The World Tree of Norse Mythology, Yggdrasil, was an Ash tree, with its roots in the underworld, its branches in the heavens, and mead-producing goats grazing its leaves. A spoonful of ash sap was given to babies on leaving their mother’s bed for the first time, and sickly children were passed through a cleft ash to heal them. Were a cleft was made in a tree for the purpose, the cleft would be bound back together, to heal along with the afflicted person, thereby linking the fate of tree and person.

Monolith Ash

So, what future for the Tree of Life? Well, in the short term, you will see a lot of ash trees being heavily cut back and felled. It takes about 3 years from a mature tree first showing signs of Dieback to a loss of canopy so severe the tree won’t recover. A tree which has lost half its canopy will have much dead wood in the canopy making it dangerous to work under and the fibres of the trunk will have become embrittled and this makes felling unpredictable and more dangerous.
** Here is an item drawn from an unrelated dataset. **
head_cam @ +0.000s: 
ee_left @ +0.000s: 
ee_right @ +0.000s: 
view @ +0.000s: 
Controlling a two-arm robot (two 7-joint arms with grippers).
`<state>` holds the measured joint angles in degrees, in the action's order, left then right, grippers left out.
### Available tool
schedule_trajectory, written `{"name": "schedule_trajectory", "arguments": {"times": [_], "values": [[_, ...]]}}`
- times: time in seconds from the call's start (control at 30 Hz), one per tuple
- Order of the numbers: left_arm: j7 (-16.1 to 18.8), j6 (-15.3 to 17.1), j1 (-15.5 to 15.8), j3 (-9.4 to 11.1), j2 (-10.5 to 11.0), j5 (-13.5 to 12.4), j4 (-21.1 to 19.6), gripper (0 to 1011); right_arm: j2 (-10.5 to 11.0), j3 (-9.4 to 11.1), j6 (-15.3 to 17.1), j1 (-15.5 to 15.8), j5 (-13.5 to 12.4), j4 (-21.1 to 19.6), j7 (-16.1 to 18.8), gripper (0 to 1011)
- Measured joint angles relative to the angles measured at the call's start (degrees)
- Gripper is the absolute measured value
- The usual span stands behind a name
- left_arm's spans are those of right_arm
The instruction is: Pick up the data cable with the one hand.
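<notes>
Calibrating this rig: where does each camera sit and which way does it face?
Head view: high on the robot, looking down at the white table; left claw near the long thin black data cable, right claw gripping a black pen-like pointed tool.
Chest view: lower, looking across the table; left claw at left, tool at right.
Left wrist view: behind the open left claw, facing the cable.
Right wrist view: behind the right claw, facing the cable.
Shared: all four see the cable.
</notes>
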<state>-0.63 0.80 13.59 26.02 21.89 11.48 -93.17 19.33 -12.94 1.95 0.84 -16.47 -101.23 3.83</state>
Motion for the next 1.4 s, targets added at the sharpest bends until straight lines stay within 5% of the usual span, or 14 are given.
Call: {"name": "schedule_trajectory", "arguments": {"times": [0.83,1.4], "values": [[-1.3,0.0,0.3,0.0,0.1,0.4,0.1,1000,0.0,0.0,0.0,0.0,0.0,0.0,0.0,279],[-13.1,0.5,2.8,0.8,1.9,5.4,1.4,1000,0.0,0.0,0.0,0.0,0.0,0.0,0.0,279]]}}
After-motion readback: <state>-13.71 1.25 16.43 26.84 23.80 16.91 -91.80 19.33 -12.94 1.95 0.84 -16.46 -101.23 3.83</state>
This means that many landowners and managers will prefer to fell ash trees at the first sign of dieback before they become dangerous and require more expensive felling, often including machinery. In woodlands managed for timber production this may mean clear felling stands of ash so that new trees can be planted and the land be brought back into productive use. In the Bovey Valley the woods in the NNRs are managed for nature conservation and so the great benefit to biodiversity from standing deadwood means trees with dieback that don’t pose a threat to the public will be left standing and will transition into a great habitat for birds and invertebrates. Trees that are within falling range of footpaths and roads that do pose a threat to the public may be de-limbed until only a standing ‘monolith’ remains, providing habitat whilst minimising the risk from falling branches. Through a tendency to ‘tidy’ our woodlands and extract timber for lumber, our woods nationally tend to be lacking in deadwood, which provides nesting sites for birds, habitat, food source and ‘refugia’ for invertebrates, and eventually will be broken down to provide nutrients for growing trees. Ash trees that are killed by dieback and that can safely be left standing to break down naturally will help increase our deadwood quantities in woodlands, with all the benefits that will bring.

Allowing natural processes in East Dartmoor’s woodland NNRs is one of Natural England’s management response to Ash Dieback. In the Derbyshire Dales NNR, the ravine woodlands are set to be very badly affected by Ash Dieback. This forces a more active management approach here that includes widespread felling of ash to make plantable areas for key replacement species such as wych elm and lime. Management programmes for responding to Ash Dieback are site-specific and based upon the risk to the public (and those managing the sites) and the impact on the site.  Allowing ash woods and stands time and space for natural regeneration could potentially mean re-routing or closing permissive footpaths on reserves in order to minimise the risk to the public and give nature space and time to deal with the disease.

The likely loss of 4 of every 5 ash trees will have a huge impact. There are, though, initial findings that point toward some of our ash being resistant to the disease, which should give us hope that our ash woodlands could recover, perhaps in an estimated 50 years. As part of Kew Garden’s UK Tree Seed Collecting Project, ash that exhibit tolerance to the fungus will be identified and their seed stored at the Millenium Seed Bank to facilitate research into the response and recovery of ash trees to Ash Dieback.

Field Officers from Kew assess an Ash

We are witness to a change in the role of the Common Ash in our woodlands, their airy canopies will no longer sway in the wind, dappled sunlight moving across their smooth bark. They are becoming prematurely veteranized: where it is safe to do so, they will stand as still monoliths, decaying as they continue to provide a home for other woodland organisms.